Upcoming regulatory reforms affecting Indian pharma. Prepared in association with Nishith Desai & Associates, a leading law firm in India, this is an extract from The Pharma Legal Handbook: India, available to purchase here for GBP 75.
1. Are there proposals for reform or significant change to the healthcare system?
The Government has recently released draft regulations that propose to create a streamlined system of licensing e-pharmacies and governing the sale of drugs online. The rules grant legal recognition to e-pharmacies and prescribes duties with respect to handling of prescriptions and protection of sensitive patient data. It states that while the data shall be kept confidential, it may be shared with the Government for public health purposes. However, e-pharmacies will not be permitted to sell psychotropic drugs i.e. drugs in Schedule X. Any complaints against e-pharmacies can be made to the State Drug Licensing Authorities.

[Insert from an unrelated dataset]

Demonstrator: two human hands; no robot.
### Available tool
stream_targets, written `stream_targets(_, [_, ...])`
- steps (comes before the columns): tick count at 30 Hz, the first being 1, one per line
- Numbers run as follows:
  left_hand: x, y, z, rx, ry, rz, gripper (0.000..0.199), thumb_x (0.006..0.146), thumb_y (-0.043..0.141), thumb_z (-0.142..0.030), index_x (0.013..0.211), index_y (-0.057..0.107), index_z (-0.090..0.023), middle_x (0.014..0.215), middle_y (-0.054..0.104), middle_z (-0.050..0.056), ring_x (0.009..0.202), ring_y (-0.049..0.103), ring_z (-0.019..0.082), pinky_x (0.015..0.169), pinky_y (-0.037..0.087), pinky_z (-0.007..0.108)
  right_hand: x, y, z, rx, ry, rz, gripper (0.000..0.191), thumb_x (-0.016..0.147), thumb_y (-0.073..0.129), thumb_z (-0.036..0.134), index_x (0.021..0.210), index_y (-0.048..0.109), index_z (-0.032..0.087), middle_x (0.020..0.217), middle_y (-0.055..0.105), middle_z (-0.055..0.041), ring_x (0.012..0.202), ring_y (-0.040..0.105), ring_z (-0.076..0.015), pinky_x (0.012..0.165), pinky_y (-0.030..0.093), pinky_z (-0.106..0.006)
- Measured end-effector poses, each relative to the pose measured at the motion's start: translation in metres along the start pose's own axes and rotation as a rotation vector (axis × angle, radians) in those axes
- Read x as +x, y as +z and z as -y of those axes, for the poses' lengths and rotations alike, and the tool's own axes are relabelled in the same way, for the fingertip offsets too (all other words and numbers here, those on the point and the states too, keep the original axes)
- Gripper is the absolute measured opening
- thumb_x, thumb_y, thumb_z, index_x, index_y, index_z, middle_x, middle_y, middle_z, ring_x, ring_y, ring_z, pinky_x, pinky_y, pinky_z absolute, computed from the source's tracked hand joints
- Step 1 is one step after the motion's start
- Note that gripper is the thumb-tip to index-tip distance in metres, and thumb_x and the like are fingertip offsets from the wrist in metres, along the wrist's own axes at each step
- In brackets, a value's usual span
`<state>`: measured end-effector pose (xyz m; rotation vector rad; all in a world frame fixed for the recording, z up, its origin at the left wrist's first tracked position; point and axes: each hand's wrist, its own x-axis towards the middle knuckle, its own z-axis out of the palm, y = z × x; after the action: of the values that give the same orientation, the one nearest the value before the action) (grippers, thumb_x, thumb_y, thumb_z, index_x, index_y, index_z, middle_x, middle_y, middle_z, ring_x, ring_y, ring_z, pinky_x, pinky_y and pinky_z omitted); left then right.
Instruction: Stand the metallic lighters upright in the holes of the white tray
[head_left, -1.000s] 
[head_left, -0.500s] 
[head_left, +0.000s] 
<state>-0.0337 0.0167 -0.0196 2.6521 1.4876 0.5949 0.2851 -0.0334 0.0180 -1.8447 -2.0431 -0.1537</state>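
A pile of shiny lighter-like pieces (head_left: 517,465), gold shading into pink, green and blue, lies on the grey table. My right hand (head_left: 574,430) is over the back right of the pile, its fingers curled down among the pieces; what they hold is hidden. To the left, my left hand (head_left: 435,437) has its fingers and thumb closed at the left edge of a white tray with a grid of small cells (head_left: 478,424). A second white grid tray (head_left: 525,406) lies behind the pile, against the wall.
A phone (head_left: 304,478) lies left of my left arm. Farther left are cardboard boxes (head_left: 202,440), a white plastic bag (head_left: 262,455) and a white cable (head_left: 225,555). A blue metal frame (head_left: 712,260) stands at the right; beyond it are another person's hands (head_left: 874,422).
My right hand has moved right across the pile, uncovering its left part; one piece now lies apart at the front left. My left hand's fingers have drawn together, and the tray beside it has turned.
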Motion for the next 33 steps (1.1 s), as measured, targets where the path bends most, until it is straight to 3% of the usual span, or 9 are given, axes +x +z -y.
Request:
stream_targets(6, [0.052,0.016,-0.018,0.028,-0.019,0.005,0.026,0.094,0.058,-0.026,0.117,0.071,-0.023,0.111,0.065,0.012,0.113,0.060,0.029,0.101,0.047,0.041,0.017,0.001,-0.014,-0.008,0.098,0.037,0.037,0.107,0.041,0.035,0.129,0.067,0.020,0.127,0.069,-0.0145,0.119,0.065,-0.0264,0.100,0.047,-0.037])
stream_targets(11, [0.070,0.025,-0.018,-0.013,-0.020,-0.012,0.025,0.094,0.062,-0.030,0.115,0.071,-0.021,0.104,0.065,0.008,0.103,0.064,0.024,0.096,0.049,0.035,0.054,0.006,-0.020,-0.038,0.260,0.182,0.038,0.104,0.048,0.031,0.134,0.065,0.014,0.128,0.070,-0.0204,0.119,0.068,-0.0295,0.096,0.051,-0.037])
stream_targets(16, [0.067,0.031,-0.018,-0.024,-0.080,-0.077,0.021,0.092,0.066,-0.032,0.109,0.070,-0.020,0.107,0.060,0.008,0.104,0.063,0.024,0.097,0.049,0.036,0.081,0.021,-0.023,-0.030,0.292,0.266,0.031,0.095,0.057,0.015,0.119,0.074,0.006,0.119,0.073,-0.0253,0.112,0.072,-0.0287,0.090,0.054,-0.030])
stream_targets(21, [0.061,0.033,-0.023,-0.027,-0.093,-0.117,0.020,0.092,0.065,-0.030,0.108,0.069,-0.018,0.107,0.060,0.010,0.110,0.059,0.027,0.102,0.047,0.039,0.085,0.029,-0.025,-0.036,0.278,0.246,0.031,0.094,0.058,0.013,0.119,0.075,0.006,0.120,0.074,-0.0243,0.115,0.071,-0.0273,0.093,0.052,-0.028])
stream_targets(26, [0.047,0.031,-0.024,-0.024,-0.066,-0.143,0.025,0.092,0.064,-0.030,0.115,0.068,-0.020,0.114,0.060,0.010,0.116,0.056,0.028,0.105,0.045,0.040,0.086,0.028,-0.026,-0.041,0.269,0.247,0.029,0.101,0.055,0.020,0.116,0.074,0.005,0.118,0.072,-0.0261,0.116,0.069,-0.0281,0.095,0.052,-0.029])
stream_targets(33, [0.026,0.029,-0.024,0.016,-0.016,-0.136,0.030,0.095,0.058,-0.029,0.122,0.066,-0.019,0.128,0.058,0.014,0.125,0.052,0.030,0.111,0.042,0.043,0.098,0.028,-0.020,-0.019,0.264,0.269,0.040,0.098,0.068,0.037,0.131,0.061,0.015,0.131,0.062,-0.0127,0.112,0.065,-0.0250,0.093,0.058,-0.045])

Companies Marketing Products liable for quality
The D&C Rules have been amended with effect from March 01, 2021 such that the companies marketing the drugs will be held responsible in addition to the manufacturer. Currently, big pharmaceutical companies escape liability with respect to the quality of their drugs by contracting out manufacturing to third parties. This amendment seeks to incentivize big pharmaceutical companies marketing the drug to ensure that the manufacturer of the drug being marketed is in compliance with the law.
2. When are they likely to come into force?
Comments from the public were accepted in respect of the e-pharmacy regulations and the rules are in the process of being finalized.
The amendment that seeks to make marketing companies liable for product quality will come into effect on March 31, 2020.